M. Vere fixa sa résidence à Paris, et y vécut dans l’opulence, grâce à la libéralité de sa fille. Il y fit une fortune brillante, dans le temps du système de Law, sous la régence du duc d’Orléans ; mais cette fortune s’écroula aussi rapidement que tant d’autres venues de la même source, et le chagrin qu’il en conçut détermina une attaque de paralysie qui mit fin à ses jours.

Willie de Westburnflat échappa au ressentiment d’Hobbie Elliot. Son patriotisme l’engageait fortement à aller servir son pays dans les guerres étrangères. Il alla joindre l’armée de Marlborough, obtint un grade en récompense des services que, grâce à son talent pour trouver le bétail, il rendit à la commission des vivres, revint en Écosse au bout de quelques années, avec une fortune acquise Dieu sait comment, démolit sa tour de Westburnflat, et bâtit à la place une maisonnette, mourut dans son lit en bon voisin et en chrétien sincère.

M. Ratcliffe continua de demeurer à Ellieslaw-Castle avec Earnscliff et Isabelle. Il faisait régulièrement une absence d’un mois au commencement du printemps et de l’automne ; mais quoiqu’il gardât un silence absolu sur le motif et le but de ce voyage périodique, on jugeait avec raison qu’il allait visiter sir Édouard. Après une de ces absences, on le vit revenir l’air triste et en habits de deuil.
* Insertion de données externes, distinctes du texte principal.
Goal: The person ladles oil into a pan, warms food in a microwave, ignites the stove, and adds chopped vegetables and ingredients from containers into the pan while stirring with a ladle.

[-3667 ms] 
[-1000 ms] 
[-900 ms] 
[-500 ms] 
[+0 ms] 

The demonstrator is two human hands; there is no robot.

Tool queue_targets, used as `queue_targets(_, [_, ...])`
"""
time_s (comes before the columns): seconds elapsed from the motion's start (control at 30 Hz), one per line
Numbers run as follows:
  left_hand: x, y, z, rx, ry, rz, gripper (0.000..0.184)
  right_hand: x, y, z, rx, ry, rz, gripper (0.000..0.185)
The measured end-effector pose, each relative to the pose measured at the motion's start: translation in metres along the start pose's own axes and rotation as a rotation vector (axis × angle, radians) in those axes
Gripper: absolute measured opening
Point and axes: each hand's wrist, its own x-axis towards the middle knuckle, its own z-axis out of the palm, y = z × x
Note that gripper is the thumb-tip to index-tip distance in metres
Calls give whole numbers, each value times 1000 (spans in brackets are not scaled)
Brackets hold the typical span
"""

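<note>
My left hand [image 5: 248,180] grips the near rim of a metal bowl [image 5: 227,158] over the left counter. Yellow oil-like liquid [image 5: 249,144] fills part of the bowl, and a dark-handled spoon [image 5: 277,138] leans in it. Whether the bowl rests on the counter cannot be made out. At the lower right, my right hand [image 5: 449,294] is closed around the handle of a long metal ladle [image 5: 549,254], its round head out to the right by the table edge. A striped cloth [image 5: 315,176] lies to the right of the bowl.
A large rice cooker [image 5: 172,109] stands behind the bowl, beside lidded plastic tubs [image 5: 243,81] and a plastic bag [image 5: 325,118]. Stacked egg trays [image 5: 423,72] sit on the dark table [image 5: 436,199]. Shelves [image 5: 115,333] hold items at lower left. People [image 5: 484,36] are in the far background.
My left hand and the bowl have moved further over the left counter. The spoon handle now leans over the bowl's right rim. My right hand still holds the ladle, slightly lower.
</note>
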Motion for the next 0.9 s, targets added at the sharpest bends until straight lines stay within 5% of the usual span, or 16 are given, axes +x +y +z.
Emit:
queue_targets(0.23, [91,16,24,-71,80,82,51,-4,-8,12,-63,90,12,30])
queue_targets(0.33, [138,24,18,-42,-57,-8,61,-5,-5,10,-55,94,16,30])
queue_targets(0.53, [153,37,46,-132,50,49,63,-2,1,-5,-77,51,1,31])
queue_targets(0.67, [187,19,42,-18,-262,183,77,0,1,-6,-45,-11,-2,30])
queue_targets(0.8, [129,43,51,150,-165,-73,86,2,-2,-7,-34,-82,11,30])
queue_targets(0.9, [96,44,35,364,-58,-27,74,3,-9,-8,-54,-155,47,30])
Ce fut ainsi qu’Earnscliff et Isabelle apprirent que leur bienfaiteur n’existait plus ; mais ils ne surent jamais ni quelle avait été sa résidence, ni en quel lieu reposaient ses cendres. Avant de mourir, sir Édouard avait fait promettre le secret à son unique confident.

La disparition subite d’Elshie servit à confirmer les bruits qui avaient couru sur son compte. Les uns crurent qu’ayant osé entrer dans un lieu consacré, malgré le pacte qu’il avait fait avec le diable, l’esprit malin, pour l’en punir, l’avait emporté comme il retournait vers sa chaumière ; mais le plus grand nombre pense qu’il ne disparut que pour un temps, et qu’on le revoit encore parfois dans les montagnes. Il est donc représenté comme jetant un charme sur les troupeaux, faisant avorter les brebis, ou détachant les avalanches. En un mot, tous les malheurs qu’ils peuvent éprouver, les habitants de cette contrée ne manquent jamais de l’attribuer au Nain noir.